Он быстро налил себе бокал вина и вышел в сад. Факелы погасли. Он решил, что уберет их завтра. Только свет в сарае все еще горел.
Хофмейстер хотел его выключить и тут заметил, что на ведре все еще сидит Эстер, но хотя бы уже в нормально надетых штанах.
Он посмотрел на нее, но теперь не как любовник, а как хозяин дома. Отец успешно сдавшей экзамены подруги. Вежливый и заботливый отец.

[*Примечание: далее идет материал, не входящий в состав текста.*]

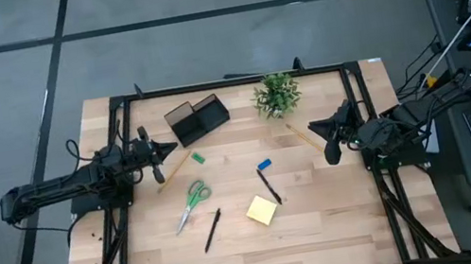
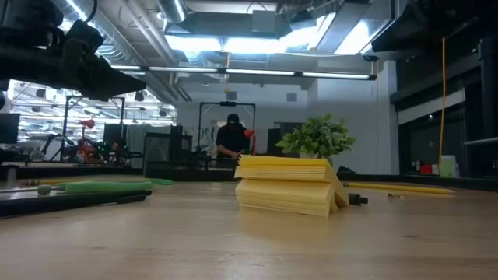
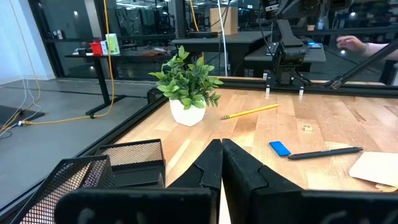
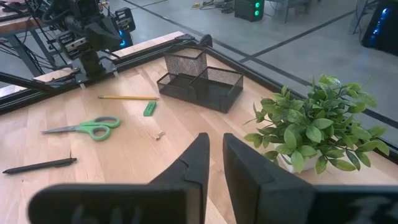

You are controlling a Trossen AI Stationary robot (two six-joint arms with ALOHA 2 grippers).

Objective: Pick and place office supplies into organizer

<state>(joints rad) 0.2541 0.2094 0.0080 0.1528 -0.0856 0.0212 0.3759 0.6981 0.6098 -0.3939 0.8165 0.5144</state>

— Праздник закончился, — сообщил он. — Все разошлись. Тебе тоже лучше уйти.
Она улыбнулась ему в ответ. Нагло, вот как она на него смотрела. Как будто она была выше его, намного выше этого старого человека, который до сих пор так и не смог найти общий язык с собственным телом и, пожалуй, не смог найти общий язык ни с чем и ни с кем в своей жизни.

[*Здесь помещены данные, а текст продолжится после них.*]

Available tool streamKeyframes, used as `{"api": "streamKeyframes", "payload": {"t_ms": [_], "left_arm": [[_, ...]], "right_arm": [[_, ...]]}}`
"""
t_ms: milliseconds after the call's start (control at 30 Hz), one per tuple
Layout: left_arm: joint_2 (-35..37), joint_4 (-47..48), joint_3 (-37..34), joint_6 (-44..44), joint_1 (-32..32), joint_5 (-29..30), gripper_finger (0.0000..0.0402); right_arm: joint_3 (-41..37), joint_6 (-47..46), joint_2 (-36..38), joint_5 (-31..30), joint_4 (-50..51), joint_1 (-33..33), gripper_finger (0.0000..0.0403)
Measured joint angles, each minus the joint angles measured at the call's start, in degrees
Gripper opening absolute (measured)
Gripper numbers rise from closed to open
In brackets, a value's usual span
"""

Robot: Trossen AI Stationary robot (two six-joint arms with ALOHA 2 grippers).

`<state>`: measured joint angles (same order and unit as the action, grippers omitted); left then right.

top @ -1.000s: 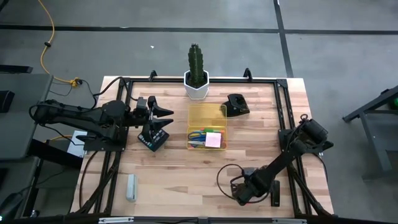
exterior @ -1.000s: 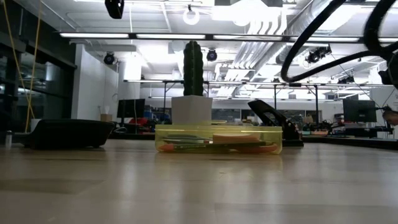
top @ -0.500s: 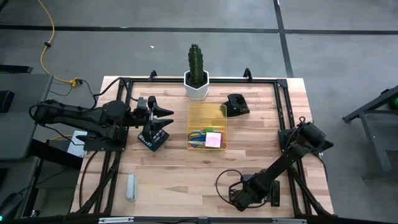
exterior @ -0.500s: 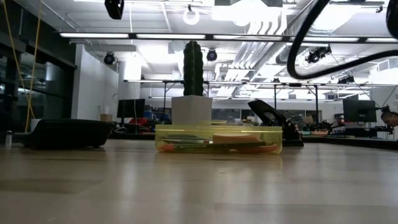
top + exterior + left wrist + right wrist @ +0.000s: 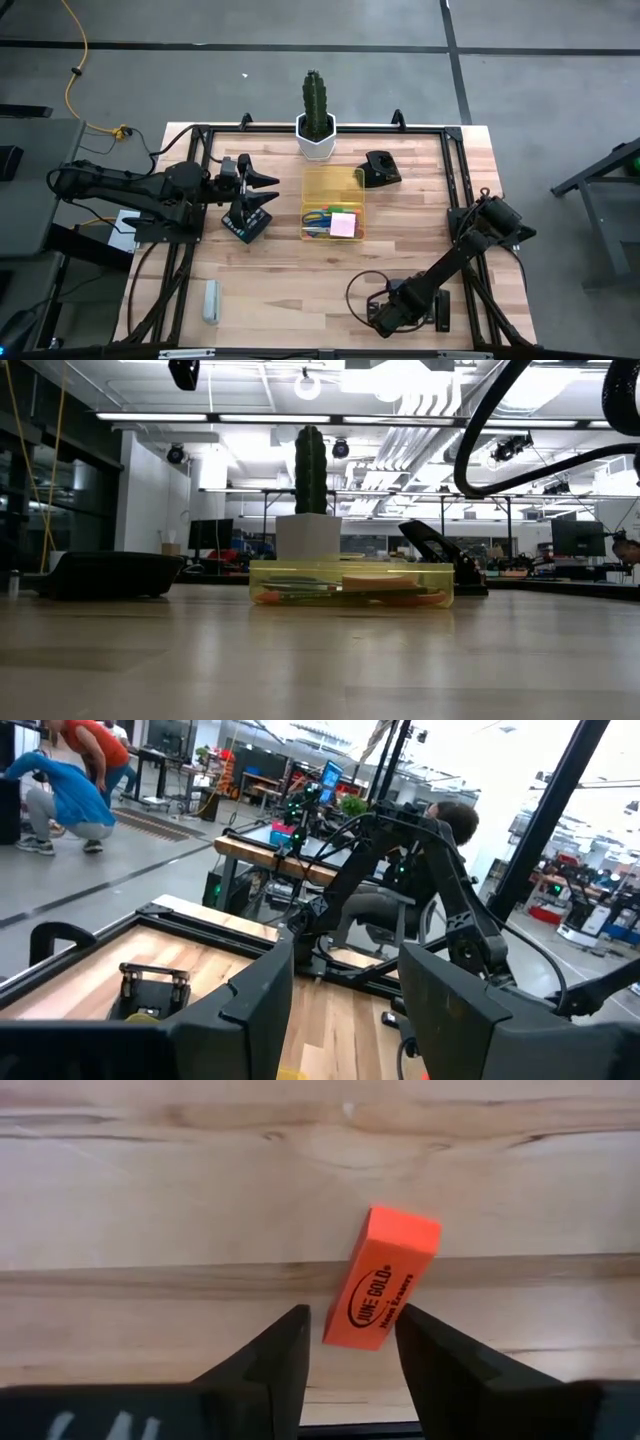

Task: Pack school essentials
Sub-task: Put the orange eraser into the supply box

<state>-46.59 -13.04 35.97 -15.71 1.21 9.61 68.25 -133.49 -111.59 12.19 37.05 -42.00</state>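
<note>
An orange eraser (image 5: 385, 1278) lies flat on the wooden table near its front edge. My right gripper (image 5: 352, 1316) points down over it, open, with one finger on either side of the eraser's nearer end; in the high view my right gripper (image 5: 384, 317) hides the eraser. A yellow see-through box (image 5: 333, 184) in the table's middle holds blue-handled scissors (image 5: 317, 217) and a pink sticky-note pad (image 5: 344, 225). My left gripper (image 5: 270, 190) waits open and level, left of the box. My right gripper has one finger (image 5: 420, 1342) close against the long side of the eraser's nearer end (image 5: 392, 1326), while the other finger stands apart from it. I cannot tell whether the close finger touches. The eraser lies flat on the table.
A green cactus in a white pot (image 5: 316, 118) stands behind the box. A black stapler-like thing (image 5: 380, 168) lies right of the box, a black object (image 5: 248, 222) under my left gripper, and a pale oblong piece (image 5: 210, 300) at the front left. A black frame (image 5: 455, 180) rims the table.
My right gripper has edged a little toward the table's near edge and rolled slightly, staying low over the table. The cable looping above it has swung with it.
</note>
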Motion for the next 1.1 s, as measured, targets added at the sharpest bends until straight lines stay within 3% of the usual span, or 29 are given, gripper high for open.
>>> {"api": "streamKeyframes", "payload": {"t_ms": [400, 600, 867, 1100], "left_arm": [[0.00, -0.02, 0.00, 1.35, 0.00, 0.07, 0.0170], [0.00, -0.02, 0.00, 1.36, -0.02, 0.09, 0.0170], [-0.01, -0.04, 0.00, 1.06, -0.01, 0.13, 0.0170], [0.00, -0.13, 0.00, -0.34, -0.02, 0.15, 0.0170]], "right_arm": [[-0.08, 0.04, 0.00, -1.83, 2.51, 0.00, 0.0070], [-0.47, 6.21, 2.23, -3.88, 4.77, -0.30, 0.0061], [-0.60, 25.76, 13.69, -12.06, 19.55, 2.35, 0.0060], [-0.48, 53.84, 24.42, -27.20, 16.37, 13.46, 0.0060]]}}
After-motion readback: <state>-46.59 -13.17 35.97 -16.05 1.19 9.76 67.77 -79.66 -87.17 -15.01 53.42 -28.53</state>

Он не знал, как объяснить ей свои поступки, а ему очень хотелось это сделать. Даже сейчас, среди ночи, он искал объяснения, переходящие в извинения и комплименты. Человек, который признает свою вину, это человек, который пытается выставить в выгодном свете собственные недостатки.
— Можете вызвать мне такси?
— Куда тебе нужно?
— Амстелфейн.
— Амстелфейн. — Он повторил это слово, будто она сказала: «На Марс».
Он пошел на кухню и вызвал такси.
Входная дверь все еще была открыта. Тирза говорила с кем-то на улице. Как раньше. Когда она провожала друзей, и тогда они еще часами болтали на пороге, даже если было холодно или моросил дождь.
— Йорген, — донеслось до него. — Йорген!
Резкий и одновременно хриплый голос его супруги.
Она тащила на кухню стаканы, тарелки и пустые бутылки. В молодости, когда она действительно была еще молодой, она подрабатывала официанткой.
Она открыла помойное ведро, и в него полетели остатки сашими, так и не съеденные сардины, смятые окурки.
— Я их отвезу, — сказал он ей. — Тирзу и ее… и ее друга.
— Куда?
— В аэропорт во Франкфурте. Вместе же веселее. Побудем на выходных в Бетюве. Мне все равно нужно туда съездить.
Она кивнула, хотя ему показалось, что она его даже не слушала.
— Остальное доделаем завтра, — сказала она. — Завтра придет домработница. Попросим ее задержаться подольше. Раньше ведь она оставалась. Без проблем.
Он открыл последнюю бутылку итальянского гевюрцтраминера.
— Ты еще надолго останешься? — спросил он.
— В каком смысле? На кухне? Или в этом доме?
— Здесь. Да, в этом доме. Мне бы очень хотелось знать.
Она пожала плечами.
— Не знаю, — сказала она. — Я же тебе уже говорила: мне некуда идти. Куда мне, по-твоему, идти? Тут мы с тобой похожи, Йорген. Нам обоим некуда деться.
Она взяла его руку, теплую и немного влажную. Он помнил, что они больше не играли, что они сломаны. Они сломаны, хотя он понятия не имел, что это вообще значит. Как будто он когда-то был другим?